Fazem do passado imutável um tempo rígido que para eles se eterniza.
Os que sentem remorso olham para si mesmos e, ao mesmo tempo, sentem que estão sendo olhados por
outros e por Deus, e este olhar é, ao mesmo tempo, condenação, julgamento definitivo, inapelável.
Esse olhar intangível, anônimo e onipresente é como que a unificação de todos os olhares humanos, o
olhar de todos os espaços, infiltrando no coração humano.
O remorso está no plano da Lei; a Lei é firme e rígida. Ora, enquanto estivermos presos à Lei, só
seremos incentivados a ter um sentimento de mórbida culpa e remorso. A Lei é remorso infecundo.

Que é o arrependimento?
Também ele é o reconhecimento da culpa pessoal, mas, ao mesmo tempo, a ultrapassa e supera.
O arrependimento procura desviar-se do passado, olhando para a frente, olhando para o futuro.
O fato é uma realidade passada, mas não a ação que lhe deu origem. Ela permanece no fundo de
nós e é por isso que podemos retomá-la, refazê-la, recriá-la. O ser humano é capaz de se “re-fazer”

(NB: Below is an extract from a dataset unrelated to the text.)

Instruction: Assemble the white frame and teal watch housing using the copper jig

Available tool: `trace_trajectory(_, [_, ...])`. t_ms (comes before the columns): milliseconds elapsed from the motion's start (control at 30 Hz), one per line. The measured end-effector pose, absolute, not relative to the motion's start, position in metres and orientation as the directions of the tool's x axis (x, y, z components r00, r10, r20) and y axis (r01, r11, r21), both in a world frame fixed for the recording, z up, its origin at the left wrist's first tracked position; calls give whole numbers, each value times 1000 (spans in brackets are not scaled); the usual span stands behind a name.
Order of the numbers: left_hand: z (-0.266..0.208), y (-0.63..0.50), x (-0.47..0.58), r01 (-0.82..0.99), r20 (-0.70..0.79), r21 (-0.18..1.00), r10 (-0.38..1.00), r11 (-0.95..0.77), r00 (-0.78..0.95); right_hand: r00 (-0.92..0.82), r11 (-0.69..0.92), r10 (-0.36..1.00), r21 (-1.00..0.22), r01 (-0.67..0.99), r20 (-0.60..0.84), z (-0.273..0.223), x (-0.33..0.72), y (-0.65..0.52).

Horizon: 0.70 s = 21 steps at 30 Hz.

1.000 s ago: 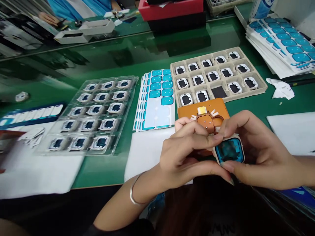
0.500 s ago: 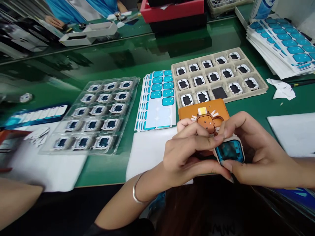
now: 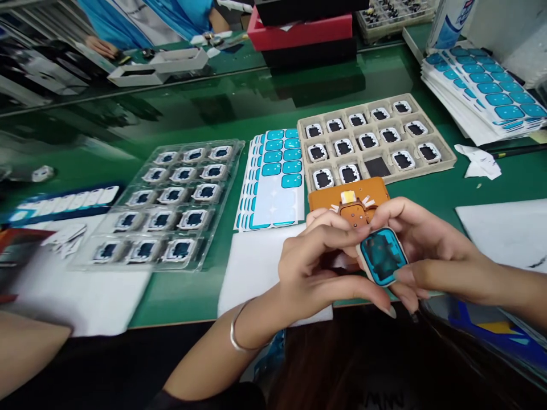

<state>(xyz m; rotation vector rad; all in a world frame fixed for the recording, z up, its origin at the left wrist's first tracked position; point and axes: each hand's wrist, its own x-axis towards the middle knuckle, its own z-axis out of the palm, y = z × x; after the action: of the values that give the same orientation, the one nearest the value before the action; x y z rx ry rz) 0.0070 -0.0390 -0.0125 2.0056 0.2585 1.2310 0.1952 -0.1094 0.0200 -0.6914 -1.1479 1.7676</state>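
Both hands hold a pale watch case (image 3: 383, 257) with a blue-rimmed, dark translucent face, tilted towards me. My right hand (image 3: 440, 250) grips its right side, thumb at the lower right corner and fingers curled behind. My left hand (image 3: 316, 262) has its index fingertip at the upper left corner, and its thumb stretches along below the case. Just behind the hands lies an orange fixture (image 3: 354, 191) with a rounded recess and a yellow-white piece on it; my fingers hide its near part.
A beige tray (image 3: 447, 162) holds white watch frames, and a clear plastic tray (image 3: 171, 266) holds more at left. Between them lie blue sticker sheets (image 3: 273, 171); another sticker stack (image 3: 491, 85) is at right. A person's hand (image 3: 102, 46) rests across the bench. Another forearm (image 3: 29, 353) enters lower left.
The watch case has moved slightly left and turned, so its face shows more fully. My right thumb has shifted from the face's lower left to its lower right corner.
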Motion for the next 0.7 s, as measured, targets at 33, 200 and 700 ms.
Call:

repetidamente. Isso é boa nova, é esperança, é felicidade, é a “redenção do tempo”.
O significado do passado sempre depende do futuro. Assim, a questão não é saber o que o nosso
passado é, mas saber o que desejamos fazer com ele. A história que temos de fazer livra-nos da história
que fizemos, e o arrependimento livra-nos do determinismo do passado.

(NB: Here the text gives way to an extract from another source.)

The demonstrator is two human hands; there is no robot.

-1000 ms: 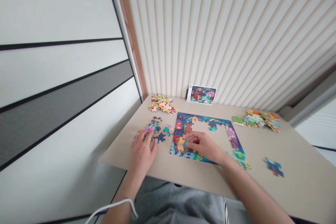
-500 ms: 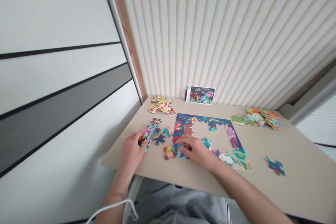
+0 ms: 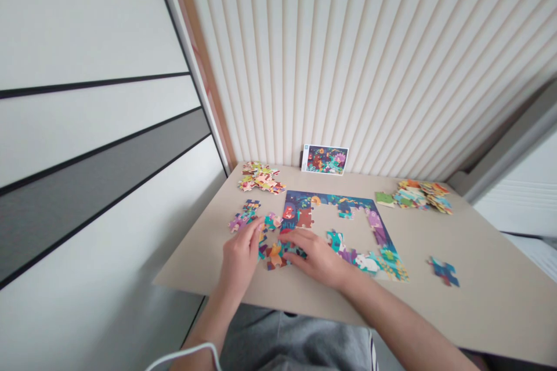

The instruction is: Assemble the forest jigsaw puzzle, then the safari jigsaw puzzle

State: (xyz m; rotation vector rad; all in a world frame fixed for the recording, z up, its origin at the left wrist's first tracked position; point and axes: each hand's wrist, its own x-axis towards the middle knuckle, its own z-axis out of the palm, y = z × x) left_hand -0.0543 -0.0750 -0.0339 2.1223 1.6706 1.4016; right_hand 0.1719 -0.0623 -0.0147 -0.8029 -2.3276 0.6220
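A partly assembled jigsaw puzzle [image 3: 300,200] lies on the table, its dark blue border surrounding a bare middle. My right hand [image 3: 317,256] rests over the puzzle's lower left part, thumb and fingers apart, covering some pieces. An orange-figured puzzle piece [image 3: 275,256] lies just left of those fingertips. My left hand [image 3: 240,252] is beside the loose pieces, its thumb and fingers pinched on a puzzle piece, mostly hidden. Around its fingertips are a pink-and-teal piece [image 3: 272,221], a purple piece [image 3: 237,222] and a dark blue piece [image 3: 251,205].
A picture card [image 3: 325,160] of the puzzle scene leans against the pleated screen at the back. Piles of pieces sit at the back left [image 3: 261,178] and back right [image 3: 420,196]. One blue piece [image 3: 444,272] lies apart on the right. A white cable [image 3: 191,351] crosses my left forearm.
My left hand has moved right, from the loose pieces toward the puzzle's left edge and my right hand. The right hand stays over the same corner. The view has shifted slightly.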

A Graça de Deus é proporcional ao abismo que o arrependimento abre em nós.


O que nos falta é a consciência de nossa culpa, a consciência de nosso pecado – consciência essa,
entretanto, que não é desespero nem vão remorso, mas verdadeiro arrependimento.

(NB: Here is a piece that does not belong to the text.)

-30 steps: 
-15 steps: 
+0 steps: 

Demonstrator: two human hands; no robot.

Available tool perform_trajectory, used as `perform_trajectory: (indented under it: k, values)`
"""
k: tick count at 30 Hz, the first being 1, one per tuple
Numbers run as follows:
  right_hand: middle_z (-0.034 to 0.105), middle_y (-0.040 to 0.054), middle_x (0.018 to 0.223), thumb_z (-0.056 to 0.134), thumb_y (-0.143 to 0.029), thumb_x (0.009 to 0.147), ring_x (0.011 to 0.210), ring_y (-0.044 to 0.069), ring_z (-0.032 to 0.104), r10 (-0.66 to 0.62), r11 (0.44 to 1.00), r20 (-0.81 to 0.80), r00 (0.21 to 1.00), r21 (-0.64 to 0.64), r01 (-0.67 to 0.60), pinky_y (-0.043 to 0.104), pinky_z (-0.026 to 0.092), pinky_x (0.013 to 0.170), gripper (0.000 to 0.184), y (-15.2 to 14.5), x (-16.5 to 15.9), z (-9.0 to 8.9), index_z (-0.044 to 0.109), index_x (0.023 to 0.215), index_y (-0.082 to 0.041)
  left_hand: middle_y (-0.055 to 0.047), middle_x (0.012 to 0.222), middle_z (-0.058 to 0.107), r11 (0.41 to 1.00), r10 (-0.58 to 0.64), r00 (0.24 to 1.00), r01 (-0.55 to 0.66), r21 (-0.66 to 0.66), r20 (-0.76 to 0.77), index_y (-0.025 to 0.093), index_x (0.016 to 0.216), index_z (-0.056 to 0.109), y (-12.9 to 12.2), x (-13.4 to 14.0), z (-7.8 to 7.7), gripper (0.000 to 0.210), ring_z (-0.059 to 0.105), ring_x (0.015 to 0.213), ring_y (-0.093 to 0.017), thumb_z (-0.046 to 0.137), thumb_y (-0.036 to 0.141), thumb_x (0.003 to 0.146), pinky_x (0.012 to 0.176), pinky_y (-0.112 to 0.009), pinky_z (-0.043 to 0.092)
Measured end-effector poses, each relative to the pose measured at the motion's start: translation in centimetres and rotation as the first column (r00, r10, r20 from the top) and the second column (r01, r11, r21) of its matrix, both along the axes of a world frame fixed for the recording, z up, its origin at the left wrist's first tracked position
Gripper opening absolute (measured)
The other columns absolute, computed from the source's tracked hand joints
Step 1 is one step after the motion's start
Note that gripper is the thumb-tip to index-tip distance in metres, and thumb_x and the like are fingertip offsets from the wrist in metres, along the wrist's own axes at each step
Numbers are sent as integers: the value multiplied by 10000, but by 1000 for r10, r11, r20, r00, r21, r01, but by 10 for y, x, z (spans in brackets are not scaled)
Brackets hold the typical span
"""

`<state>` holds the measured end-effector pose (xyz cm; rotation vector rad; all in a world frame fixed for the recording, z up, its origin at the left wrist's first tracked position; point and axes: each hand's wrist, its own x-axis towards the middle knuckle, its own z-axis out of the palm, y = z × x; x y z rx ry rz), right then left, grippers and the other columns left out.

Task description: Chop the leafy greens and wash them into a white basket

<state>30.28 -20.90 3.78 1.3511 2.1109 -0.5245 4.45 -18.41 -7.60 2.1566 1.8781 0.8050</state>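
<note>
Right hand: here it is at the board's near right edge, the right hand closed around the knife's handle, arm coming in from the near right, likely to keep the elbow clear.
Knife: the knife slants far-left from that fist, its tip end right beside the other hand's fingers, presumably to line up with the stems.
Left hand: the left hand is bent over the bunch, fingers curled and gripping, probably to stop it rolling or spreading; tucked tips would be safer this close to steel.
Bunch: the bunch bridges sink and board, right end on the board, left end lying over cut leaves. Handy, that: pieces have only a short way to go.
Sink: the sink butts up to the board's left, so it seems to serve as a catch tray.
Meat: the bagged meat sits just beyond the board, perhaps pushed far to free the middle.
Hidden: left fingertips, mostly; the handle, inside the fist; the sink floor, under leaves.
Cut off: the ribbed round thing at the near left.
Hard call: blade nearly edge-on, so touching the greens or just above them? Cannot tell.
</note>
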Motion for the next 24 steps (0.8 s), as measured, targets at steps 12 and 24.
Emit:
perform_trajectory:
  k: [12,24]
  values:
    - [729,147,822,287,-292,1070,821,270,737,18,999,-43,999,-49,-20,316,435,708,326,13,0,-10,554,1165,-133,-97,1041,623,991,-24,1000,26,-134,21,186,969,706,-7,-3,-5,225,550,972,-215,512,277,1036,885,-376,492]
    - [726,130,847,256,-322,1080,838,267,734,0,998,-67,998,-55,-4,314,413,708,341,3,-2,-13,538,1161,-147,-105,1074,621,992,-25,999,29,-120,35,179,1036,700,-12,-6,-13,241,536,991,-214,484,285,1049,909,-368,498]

Temos de ir até às raízes de nosso ser para redescobrir a fonte. No arrependimento há um segredo de
juventude, um segredo de vida, um segredo de extraordinária inocência.
O arrependimento não teme chegar ao fundo de uma falta, às profundezas de nosso ser. Na verdadeira
culpa, tomamos nossas faltas nas mãos, olhamo-las de frente, reconheçamo-las, aceitamo-las,
assumimos a responsabilidade por elas, ao mesmo tempo que as repudiamos.
Nossa dignidade e grandeza máxima como seres humanos está no modo como assumimos a responsabi-
lidade por nossas ações. A plena consciência de nossas faltas e o verdadeiro arrependimento ajudam-
nos a chegar ao fundo das coisas, fazem-nos alcançar a origem e nos renovam.
A boa-nova recebida por nós é que tudo pode ser retomado, tudo pode ser recomeçado, tudo pode ser
redimido, tudo pode ser recriado. O arrependimento está no plano da Graça e a Graça é futuro, é
esperança, é renascimento, é a remissão dos pecados.